Vickers also notes that “Scientists don’t want to be scooped by their own data, or have someone else challenge their conclusions with a new analysis.”

But it goes even deeper. Capitalism turns everything into a commodity to be bought and sold—even, and indeed especially, human knowledge. Everyone competes with everyone else. Hence, the economic relations of capitalism enforce an ethos, a mindset and morality, of “look out for number one.” This ethos extends into every pore of society and warps every human activity and relation.

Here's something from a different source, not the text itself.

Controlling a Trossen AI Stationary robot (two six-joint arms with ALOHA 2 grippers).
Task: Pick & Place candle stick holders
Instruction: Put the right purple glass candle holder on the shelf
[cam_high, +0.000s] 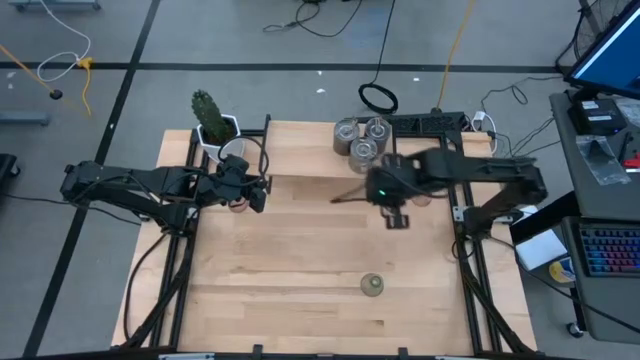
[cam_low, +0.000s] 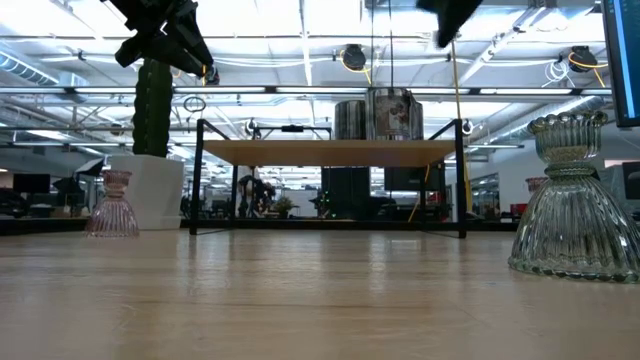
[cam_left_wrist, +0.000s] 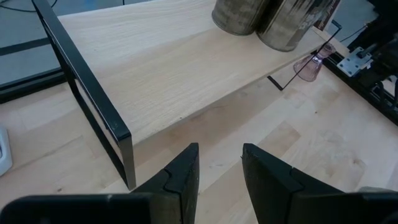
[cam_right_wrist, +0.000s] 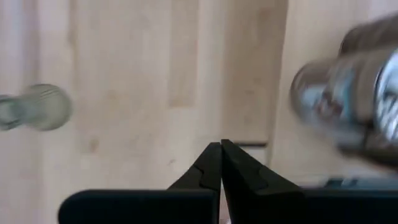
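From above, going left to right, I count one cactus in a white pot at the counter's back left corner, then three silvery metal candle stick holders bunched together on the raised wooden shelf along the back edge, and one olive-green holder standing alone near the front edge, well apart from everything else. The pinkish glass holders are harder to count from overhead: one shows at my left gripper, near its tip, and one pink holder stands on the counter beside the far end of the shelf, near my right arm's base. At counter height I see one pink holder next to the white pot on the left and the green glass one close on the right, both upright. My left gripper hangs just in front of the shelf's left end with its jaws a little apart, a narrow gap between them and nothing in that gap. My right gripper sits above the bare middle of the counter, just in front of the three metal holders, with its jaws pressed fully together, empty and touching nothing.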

We doubt that most cancer researchers got into it “for the money.” But what they aspire to do can only go on within the framework of this society’s social relations, and that framework on a very basic level ends up standing in the way of and eventually warping their original—which was almost certainly in most cases contributing to the store of human knowledge and helping to eliminate disease.

The apologists for capitalism maintain that the “marketplace of ideas” is the best way to advance human knowledge. In fact, the market itself fetters and suppresses human knowledge. This happens through the actions of the ruling class itself, which suppress and/or marginalize ideas that go against its interests, and that consciously promote ignorance and falsehood. But it also goes on, on a deeper level, through the spontaneous workings of a society where everything is a commodity to be bought and sold, and where that basic social relation trains everyone to look at their ideas as a potential source of capital and self-aggrandizement—keeping them “off the market” when they can’t profit from them, protecting them from exposure if they may be false. And research, study, inquiry, and the search for knowledge is compartmentalized, with all kinds of fields of study rigidly and unnecessarily cut off from each other. Where is the search for truth in all this?

Communism offers something far better. It envisions, and can make real, a society where the pursuit of the truth, both in its own right and for worthy goals like wiping out disease, can finally be unfettered by capitalist relations. Where people can work with each other—bouncing off each other’s insights, criticizing the blind spots and mistakes, and coming up with a deeper, more accurate understanding of what’s true and what’s not. The socialist revolution—as the first great step to communist society—will not only put the pursuit of knowledge in command of scientific research and enable researchers and scientists to make their fullest possible contribution to that; it will “open the doors” of scientific research very broadly, drawing masses of people into the arena in many different ways, as part of moving toward a society where everyone is able to work both with their minds and their hands.

In fighting and working for this vision, let’s also not forget that one-quarter of the researchers in the survey discussed above rose above the dog-eat-dog outlook and actually did NOT go along with the idea of denying to others the research data that they themselves had worked on. And let’s learn as well from the palpable outrage of Andrew Vickers in his article. There are many among the scientists and intellectuals who yearn for something better, who resist the depredations of the market relations and abhor the market mentality, and who would love to contribute to a society which would truly foster the pursuit of knowledge—both in its own right, and to better the lot of humanity.